■ **Task item**: All lines from the one that has "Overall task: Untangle" onward to the end of the records below are to be returned exactly; pictures are to be skipped.
# # # # # # #
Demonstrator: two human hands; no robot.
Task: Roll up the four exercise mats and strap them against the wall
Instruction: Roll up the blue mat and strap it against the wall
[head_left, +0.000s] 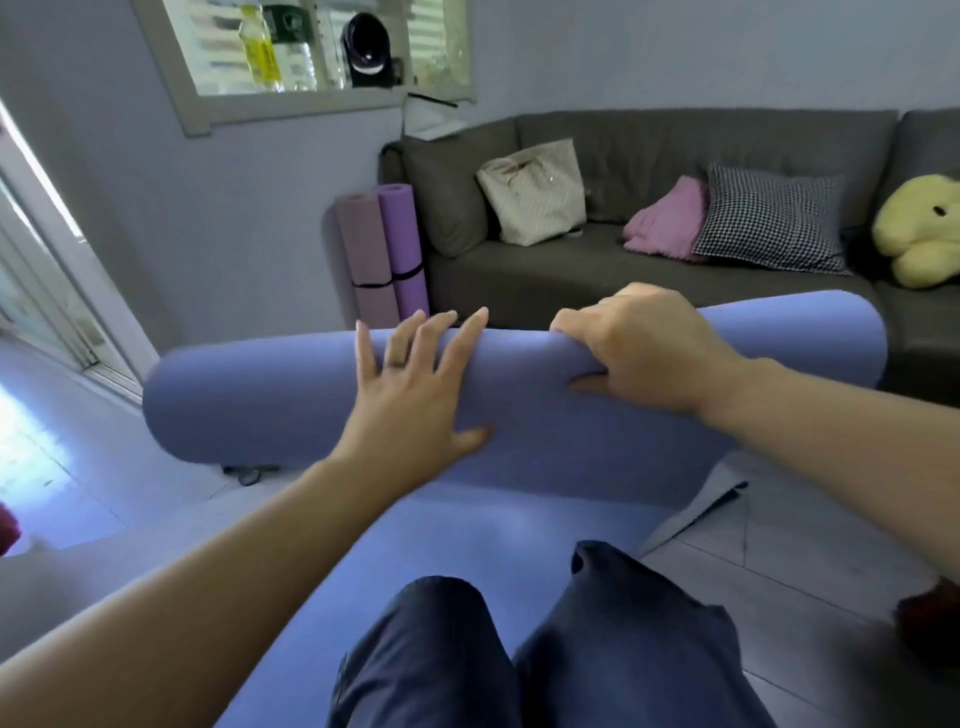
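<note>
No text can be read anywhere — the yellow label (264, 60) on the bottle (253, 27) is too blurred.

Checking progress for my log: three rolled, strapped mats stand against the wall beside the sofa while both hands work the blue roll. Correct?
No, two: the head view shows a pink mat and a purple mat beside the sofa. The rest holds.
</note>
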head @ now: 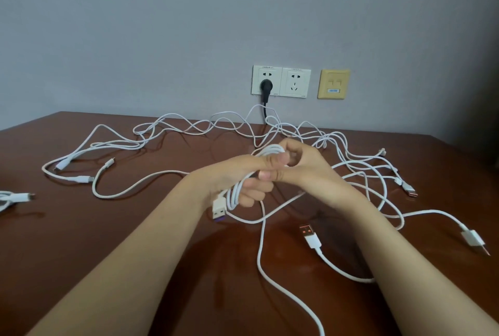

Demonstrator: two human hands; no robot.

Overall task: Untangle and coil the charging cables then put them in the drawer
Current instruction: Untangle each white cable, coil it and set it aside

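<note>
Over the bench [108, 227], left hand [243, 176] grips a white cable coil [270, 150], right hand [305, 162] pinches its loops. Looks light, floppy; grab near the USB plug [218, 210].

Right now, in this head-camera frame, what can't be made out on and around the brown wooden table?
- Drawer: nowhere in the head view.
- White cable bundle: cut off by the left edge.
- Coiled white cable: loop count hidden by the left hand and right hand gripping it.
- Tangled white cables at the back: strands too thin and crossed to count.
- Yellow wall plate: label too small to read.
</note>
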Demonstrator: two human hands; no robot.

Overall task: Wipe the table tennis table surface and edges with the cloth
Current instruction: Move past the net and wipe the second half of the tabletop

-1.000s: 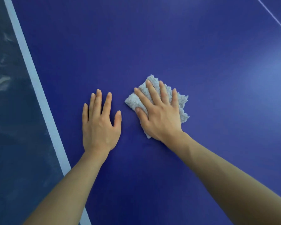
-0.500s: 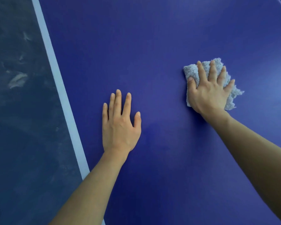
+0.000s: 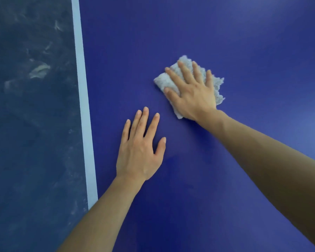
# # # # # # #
■ **Solution to this exercise**:
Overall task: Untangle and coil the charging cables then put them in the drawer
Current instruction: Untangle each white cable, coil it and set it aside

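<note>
Over the bench [108, 227], left hand [243, 176] grips a white cable coil [270, 150], right hand [305, 162] pinches its loops. Looks light, floppy; grab near the USB plug [218, 210].

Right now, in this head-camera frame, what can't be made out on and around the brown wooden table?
- Drawer: nowhere in the head view.
- White cable bundle: cut off by the left edge.
- Coiled white cable: loop count hidden by the left hand and right hand gripping it.
- Tangled white cables at the back: strands too thin and crossed to count.
- Yellow wall plate: label too small to read.
</note>
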Demonstrator: two human hands; no robot.

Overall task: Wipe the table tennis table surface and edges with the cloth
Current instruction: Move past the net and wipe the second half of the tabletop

-1.000s: 
-0.500s: 
+0.000s: 

No more work remains in this exercise.